■ What to do:
Where in the entries below does "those" appear? Copy every line that has it.

[Data to process]

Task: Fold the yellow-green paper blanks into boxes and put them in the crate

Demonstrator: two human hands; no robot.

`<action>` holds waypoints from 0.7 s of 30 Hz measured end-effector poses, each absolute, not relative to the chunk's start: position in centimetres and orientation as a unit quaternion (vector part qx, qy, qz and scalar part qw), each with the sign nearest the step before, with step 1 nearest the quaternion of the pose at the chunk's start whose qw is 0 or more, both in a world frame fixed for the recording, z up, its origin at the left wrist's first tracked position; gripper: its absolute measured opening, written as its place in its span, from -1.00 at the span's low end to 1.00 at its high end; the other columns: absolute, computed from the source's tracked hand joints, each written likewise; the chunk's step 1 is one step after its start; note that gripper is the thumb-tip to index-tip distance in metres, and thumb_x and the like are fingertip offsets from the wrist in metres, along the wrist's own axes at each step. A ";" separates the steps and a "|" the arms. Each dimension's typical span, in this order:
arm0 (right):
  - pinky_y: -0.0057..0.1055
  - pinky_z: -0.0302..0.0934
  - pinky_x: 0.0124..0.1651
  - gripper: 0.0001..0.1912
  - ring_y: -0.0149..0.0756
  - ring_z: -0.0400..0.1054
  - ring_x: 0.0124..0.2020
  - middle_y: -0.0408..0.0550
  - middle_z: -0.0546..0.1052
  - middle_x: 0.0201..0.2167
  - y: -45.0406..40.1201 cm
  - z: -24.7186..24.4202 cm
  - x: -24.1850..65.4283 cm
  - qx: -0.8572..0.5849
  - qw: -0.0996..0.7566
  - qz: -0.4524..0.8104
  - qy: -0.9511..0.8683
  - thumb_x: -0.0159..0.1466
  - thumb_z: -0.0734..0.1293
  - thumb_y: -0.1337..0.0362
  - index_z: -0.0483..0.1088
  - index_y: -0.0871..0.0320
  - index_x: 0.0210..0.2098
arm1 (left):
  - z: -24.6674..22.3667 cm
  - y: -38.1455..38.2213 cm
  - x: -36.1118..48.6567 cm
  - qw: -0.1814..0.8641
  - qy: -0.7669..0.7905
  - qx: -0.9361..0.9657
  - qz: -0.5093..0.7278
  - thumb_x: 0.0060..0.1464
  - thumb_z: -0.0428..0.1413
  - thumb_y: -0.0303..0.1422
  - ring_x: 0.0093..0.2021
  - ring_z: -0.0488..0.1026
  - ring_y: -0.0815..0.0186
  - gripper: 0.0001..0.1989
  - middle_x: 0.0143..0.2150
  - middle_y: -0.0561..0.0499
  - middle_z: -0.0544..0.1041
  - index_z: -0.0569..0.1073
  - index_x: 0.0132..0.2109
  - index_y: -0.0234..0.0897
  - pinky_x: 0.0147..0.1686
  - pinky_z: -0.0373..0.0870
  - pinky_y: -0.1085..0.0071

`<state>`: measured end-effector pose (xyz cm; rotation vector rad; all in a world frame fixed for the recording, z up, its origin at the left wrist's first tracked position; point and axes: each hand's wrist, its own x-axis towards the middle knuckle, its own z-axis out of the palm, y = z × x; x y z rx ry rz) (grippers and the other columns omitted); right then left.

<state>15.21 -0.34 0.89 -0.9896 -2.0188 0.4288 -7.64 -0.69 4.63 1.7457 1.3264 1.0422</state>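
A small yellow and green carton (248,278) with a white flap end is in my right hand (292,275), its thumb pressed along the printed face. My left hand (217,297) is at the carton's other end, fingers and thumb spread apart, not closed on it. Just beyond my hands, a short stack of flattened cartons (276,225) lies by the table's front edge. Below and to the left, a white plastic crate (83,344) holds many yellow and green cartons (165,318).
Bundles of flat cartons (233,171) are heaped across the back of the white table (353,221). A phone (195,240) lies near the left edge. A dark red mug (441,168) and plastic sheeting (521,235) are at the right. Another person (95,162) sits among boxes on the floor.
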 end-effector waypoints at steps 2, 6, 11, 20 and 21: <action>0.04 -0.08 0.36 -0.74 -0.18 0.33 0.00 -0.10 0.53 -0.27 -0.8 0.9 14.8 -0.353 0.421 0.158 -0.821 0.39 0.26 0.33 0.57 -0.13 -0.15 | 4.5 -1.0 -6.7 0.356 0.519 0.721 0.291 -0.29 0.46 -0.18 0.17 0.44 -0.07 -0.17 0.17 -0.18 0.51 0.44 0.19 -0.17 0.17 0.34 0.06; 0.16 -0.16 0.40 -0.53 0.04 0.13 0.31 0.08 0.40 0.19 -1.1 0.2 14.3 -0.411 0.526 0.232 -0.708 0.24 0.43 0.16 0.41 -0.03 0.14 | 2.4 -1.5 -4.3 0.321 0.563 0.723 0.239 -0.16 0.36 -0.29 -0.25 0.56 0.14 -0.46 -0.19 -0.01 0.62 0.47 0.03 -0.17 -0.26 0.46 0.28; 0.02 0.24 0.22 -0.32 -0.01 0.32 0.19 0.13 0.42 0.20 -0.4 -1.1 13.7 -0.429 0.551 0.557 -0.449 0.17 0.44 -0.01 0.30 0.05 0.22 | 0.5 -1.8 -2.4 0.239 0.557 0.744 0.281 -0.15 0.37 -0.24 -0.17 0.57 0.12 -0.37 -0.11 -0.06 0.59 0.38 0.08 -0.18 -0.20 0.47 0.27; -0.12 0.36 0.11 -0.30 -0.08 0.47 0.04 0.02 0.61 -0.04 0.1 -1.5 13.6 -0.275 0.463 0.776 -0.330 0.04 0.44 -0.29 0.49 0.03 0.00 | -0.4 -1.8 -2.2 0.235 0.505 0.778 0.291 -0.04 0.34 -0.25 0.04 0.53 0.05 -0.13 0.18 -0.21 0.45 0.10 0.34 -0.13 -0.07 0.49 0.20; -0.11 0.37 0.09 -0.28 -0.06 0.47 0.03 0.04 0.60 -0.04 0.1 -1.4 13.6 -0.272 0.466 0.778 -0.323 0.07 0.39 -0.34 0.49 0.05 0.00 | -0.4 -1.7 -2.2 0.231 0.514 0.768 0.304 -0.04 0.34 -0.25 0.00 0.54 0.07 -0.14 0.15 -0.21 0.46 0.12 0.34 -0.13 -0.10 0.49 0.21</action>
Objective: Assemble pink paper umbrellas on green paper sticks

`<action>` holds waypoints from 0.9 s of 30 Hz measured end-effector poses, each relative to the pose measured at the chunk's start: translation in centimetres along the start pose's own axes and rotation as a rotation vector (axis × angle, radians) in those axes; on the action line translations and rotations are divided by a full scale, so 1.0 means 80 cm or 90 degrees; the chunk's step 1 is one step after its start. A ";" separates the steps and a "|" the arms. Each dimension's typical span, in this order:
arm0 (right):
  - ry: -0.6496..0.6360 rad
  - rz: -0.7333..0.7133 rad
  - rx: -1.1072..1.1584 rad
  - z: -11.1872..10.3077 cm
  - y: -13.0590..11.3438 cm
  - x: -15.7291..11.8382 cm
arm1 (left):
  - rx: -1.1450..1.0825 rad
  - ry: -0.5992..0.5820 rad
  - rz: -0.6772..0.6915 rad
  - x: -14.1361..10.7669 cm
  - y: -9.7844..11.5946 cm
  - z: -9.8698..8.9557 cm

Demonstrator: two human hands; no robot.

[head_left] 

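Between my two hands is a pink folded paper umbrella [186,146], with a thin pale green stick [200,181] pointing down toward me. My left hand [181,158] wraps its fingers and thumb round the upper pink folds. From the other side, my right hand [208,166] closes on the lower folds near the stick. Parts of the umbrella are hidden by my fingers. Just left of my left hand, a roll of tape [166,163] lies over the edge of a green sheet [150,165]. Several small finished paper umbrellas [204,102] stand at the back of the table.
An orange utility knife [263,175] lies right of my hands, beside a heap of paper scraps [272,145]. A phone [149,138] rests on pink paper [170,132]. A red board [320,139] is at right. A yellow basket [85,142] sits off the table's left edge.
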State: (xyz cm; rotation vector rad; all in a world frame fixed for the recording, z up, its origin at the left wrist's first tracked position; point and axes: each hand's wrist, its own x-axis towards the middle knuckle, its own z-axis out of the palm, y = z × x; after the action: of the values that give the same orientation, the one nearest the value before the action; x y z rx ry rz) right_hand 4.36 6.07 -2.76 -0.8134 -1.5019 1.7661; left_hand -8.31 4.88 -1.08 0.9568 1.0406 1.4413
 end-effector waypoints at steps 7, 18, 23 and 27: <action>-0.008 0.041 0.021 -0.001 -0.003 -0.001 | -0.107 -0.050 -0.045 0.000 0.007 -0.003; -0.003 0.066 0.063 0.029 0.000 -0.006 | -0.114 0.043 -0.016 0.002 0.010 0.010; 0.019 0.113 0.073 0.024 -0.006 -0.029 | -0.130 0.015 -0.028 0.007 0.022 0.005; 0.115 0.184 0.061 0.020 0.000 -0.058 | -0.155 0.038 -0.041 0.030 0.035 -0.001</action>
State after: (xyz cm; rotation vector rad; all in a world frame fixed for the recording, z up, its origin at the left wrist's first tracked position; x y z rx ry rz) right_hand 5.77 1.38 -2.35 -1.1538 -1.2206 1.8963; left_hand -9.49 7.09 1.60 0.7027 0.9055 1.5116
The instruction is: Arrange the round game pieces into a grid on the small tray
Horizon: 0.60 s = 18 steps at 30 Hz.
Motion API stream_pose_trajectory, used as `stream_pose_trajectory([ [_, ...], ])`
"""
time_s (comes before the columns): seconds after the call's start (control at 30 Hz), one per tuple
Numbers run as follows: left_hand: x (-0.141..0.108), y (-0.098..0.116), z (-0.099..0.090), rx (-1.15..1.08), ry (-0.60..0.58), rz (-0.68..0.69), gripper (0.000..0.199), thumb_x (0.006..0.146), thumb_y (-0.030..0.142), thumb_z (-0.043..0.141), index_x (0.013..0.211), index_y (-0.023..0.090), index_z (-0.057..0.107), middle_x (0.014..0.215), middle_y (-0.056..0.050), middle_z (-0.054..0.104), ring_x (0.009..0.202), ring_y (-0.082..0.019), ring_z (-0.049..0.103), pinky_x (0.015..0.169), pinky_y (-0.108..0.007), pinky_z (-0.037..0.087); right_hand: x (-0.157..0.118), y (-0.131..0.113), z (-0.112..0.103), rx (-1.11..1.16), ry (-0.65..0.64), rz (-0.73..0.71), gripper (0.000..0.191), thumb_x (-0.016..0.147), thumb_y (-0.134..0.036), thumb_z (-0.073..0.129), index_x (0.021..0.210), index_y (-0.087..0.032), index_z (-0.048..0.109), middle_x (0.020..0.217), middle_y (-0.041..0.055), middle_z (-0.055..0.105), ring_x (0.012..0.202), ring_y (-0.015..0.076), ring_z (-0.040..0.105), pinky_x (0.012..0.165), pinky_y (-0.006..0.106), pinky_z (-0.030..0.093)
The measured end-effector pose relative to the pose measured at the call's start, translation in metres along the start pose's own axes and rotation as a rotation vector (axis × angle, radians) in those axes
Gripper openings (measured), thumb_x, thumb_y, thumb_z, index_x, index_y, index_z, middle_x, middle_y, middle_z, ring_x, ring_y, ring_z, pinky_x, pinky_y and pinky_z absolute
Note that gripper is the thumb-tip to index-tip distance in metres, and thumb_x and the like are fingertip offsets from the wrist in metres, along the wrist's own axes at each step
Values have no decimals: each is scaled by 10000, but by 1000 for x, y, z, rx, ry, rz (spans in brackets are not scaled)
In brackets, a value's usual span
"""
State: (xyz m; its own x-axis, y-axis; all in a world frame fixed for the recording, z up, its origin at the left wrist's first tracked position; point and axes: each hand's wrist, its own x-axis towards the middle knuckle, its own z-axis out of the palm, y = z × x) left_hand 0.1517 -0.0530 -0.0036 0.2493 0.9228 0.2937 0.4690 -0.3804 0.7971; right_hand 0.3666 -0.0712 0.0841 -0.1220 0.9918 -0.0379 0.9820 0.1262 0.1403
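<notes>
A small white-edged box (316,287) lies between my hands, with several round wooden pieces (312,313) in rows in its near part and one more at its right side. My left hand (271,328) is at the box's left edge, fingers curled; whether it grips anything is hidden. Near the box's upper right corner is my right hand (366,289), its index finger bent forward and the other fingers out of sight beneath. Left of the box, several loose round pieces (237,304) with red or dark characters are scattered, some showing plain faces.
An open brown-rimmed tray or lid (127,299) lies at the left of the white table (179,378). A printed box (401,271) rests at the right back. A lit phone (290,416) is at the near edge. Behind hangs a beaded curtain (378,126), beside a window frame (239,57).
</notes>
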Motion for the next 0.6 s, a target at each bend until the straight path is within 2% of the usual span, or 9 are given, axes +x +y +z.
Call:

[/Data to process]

■ Answer section:
`<action>` holds waypoints from 0.9 s of 30 Hz measured end-effector poses, each relative to the pose measured at the chunk's start: translation in centimetres along the start pose's own axes and rotation as a rotation vector (axis × angle, radians) in those axes; on the action line translations and rotations are divided by a full scale, so 1.0 means 80 cm or 90 degrees; the chunk's step 1 is one step after its start. A ";" separates the steps and a "|" the arms. Each dimension's typical span, in this order:
The measured end-effector pose relative to the pose measured at the call's start, translation in metres along the start pose's own axes and rotation as a rotation vector (axis × angle, radians) in those axes

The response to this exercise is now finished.